Would you repeat exactly the part of the listing below that runs from the line containing "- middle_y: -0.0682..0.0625" down to the line containing "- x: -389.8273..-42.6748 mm", inclusive, and nothing else?

Records to process below:

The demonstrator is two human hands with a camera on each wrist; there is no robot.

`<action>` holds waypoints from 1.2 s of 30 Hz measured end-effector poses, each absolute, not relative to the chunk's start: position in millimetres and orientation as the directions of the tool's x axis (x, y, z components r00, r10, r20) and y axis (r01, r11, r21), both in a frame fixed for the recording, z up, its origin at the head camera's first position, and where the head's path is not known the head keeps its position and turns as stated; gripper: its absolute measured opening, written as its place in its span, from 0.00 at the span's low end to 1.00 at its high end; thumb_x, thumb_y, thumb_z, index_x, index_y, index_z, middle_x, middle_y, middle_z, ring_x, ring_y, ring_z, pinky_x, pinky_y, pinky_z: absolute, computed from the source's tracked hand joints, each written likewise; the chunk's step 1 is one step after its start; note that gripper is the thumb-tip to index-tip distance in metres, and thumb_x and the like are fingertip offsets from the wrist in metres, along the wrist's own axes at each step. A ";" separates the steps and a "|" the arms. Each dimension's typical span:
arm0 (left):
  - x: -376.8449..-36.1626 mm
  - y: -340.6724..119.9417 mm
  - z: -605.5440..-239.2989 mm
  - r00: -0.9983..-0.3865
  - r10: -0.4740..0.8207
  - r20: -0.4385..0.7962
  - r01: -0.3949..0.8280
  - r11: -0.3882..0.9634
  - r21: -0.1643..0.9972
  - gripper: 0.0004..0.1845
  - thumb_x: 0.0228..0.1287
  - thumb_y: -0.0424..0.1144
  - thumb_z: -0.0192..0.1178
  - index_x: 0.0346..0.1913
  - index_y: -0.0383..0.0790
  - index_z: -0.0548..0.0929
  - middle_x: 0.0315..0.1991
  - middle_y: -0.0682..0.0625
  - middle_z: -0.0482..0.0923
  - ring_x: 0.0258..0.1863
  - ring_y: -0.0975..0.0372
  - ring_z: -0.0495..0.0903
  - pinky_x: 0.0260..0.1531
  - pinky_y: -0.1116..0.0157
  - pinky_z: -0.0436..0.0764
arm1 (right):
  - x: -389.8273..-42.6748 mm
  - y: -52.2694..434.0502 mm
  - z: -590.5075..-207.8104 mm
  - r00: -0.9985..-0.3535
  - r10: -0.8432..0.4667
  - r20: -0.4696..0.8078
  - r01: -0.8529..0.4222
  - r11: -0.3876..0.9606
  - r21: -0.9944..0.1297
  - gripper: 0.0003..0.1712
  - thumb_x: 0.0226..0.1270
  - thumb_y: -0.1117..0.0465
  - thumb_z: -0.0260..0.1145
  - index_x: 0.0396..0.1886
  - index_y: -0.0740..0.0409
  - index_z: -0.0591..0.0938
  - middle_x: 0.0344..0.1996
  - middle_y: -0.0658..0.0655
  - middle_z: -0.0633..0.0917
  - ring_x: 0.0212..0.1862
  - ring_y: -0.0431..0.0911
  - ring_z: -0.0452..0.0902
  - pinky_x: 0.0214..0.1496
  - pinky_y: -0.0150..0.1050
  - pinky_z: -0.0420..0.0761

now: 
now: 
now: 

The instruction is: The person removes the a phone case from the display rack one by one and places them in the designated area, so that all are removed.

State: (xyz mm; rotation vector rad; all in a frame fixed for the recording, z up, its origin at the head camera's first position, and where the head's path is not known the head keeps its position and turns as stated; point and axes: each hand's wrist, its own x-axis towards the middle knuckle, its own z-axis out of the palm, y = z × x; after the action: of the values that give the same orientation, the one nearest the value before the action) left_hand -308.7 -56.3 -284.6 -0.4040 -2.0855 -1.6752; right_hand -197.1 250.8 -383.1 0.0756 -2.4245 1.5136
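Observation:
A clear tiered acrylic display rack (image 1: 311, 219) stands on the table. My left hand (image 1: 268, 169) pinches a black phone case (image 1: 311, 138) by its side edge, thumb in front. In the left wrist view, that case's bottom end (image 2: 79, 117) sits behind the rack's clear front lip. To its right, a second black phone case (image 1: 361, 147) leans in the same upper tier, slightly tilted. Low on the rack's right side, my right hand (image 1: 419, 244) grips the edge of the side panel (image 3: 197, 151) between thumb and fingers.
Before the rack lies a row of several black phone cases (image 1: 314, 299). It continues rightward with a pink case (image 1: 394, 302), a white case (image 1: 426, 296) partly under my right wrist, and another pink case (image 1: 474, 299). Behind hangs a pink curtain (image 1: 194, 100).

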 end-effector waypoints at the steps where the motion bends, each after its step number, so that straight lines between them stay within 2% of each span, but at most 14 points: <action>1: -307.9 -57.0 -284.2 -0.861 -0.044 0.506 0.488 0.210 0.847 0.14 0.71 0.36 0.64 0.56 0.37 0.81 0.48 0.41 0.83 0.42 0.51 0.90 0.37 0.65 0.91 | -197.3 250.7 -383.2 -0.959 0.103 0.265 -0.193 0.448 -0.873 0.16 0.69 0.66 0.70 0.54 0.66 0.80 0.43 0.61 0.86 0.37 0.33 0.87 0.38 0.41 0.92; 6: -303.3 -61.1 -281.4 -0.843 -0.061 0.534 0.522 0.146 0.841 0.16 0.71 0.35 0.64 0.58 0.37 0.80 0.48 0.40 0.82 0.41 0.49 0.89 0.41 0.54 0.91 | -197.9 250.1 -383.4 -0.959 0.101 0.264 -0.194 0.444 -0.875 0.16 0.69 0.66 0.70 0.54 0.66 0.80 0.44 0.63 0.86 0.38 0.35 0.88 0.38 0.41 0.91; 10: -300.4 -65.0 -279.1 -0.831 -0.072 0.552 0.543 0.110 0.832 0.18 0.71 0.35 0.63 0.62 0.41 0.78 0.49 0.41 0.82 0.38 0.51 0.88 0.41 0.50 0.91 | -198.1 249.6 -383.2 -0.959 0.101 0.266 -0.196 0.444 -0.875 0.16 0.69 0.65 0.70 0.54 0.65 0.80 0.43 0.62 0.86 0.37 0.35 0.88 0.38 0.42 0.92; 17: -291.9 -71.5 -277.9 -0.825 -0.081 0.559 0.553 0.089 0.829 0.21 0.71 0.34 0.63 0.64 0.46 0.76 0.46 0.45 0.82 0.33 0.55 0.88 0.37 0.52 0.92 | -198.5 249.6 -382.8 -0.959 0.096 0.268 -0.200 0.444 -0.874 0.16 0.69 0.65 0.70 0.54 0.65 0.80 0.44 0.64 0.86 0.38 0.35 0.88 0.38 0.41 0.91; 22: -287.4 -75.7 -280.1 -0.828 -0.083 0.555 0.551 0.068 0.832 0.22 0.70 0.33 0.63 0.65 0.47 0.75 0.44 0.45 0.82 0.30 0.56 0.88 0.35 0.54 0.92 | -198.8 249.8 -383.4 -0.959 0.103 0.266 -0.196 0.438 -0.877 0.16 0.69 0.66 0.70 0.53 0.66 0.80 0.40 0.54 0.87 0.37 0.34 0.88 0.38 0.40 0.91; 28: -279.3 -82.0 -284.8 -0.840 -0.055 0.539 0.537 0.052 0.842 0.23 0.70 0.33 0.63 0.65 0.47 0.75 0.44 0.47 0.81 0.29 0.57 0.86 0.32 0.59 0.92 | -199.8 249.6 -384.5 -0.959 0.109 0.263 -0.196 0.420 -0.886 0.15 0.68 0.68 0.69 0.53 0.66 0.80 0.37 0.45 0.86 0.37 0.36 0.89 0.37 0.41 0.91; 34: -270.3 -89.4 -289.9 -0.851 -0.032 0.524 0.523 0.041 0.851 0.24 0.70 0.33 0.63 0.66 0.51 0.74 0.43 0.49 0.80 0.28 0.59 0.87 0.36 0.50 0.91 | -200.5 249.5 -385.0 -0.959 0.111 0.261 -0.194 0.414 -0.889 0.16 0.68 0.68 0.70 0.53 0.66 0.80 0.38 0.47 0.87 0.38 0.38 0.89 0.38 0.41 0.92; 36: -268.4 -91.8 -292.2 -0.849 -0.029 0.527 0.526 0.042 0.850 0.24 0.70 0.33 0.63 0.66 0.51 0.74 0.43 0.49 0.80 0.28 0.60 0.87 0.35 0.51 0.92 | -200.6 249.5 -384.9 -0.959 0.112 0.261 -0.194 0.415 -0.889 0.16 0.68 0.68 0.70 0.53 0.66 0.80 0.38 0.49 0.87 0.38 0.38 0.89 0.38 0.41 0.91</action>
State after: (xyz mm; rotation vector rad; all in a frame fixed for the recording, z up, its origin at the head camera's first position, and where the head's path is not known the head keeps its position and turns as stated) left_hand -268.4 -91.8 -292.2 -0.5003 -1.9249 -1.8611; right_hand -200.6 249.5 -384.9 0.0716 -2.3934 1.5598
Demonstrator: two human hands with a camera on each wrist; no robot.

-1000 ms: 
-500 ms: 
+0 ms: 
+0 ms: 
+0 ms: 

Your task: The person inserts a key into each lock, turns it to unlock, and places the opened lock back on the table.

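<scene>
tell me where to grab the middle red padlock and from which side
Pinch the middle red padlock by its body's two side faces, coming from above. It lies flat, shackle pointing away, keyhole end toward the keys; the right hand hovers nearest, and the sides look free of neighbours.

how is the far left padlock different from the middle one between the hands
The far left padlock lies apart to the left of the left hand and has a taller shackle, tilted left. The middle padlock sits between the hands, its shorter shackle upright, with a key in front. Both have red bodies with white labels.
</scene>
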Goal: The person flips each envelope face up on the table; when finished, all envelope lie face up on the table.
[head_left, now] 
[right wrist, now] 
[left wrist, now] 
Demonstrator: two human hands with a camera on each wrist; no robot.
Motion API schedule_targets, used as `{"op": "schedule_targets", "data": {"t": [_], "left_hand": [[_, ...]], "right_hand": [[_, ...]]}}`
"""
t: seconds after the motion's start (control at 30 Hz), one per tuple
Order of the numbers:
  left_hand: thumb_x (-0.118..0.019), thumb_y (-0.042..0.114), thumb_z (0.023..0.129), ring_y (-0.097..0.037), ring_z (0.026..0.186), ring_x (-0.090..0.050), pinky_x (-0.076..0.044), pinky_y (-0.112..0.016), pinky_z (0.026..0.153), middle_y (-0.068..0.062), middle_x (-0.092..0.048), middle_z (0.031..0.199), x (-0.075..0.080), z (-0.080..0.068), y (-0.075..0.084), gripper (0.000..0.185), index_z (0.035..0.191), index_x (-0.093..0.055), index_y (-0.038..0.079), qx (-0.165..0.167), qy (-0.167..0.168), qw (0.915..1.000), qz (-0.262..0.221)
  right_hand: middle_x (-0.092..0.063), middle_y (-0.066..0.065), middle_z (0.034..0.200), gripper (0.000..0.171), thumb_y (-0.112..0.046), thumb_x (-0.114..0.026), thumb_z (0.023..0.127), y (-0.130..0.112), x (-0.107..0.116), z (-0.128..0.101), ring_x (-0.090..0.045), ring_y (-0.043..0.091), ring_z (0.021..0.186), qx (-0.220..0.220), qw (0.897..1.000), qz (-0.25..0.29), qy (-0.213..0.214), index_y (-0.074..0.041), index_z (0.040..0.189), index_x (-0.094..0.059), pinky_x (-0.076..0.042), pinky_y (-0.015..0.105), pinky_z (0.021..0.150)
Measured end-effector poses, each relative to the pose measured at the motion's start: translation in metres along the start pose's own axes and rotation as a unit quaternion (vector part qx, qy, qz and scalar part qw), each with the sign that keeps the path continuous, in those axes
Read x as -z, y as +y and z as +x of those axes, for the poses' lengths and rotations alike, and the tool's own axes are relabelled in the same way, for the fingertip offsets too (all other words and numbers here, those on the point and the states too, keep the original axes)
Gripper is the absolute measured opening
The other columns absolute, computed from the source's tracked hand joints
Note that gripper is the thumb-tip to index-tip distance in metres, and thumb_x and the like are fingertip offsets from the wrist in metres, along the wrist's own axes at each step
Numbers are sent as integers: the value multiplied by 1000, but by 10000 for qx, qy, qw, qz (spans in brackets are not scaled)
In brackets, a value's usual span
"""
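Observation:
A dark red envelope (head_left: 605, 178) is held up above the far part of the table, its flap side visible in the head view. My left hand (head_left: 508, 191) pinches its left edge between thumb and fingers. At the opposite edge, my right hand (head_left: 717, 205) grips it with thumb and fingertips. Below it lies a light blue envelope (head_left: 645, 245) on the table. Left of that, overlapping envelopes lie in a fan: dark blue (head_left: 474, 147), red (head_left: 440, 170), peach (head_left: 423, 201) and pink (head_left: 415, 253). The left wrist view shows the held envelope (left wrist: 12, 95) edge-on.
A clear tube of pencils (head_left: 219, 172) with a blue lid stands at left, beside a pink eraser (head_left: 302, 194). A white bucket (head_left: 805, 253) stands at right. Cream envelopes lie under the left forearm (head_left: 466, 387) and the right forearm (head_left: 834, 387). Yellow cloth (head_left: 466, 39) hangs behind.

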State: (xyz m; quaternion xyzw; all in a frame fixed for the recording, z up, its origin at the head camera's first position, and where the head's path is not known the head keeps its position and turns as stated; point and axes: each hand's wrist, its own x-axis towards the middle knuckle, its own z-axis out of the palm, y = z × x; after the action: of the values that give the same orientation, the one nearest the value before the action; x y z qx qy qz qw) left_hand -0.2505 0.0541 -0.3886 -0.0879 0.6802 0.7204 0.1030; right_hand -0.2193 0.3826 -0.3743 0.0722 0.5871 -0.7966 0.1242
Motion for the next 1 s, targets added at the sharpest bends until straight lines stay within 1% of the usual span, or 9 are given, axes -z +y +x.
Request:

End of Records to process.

| Answer to the exercise |
  - middle_y: -0.0682..0.0625
  - middle_z: -0.0482..0.0923
  - ring_x: 0.0258..0.1863
  - ring_y: -0.0975..0.0372
  - ring_z: -0.0495..0.0903
  - pinky_x: 0.0260..0.1531
  - pinky_y: -0.1116..0.0157
  - pinky_z: -0.0436..0.0764
arm1 (right):
  - x: -389.8273..-42.6748 mm

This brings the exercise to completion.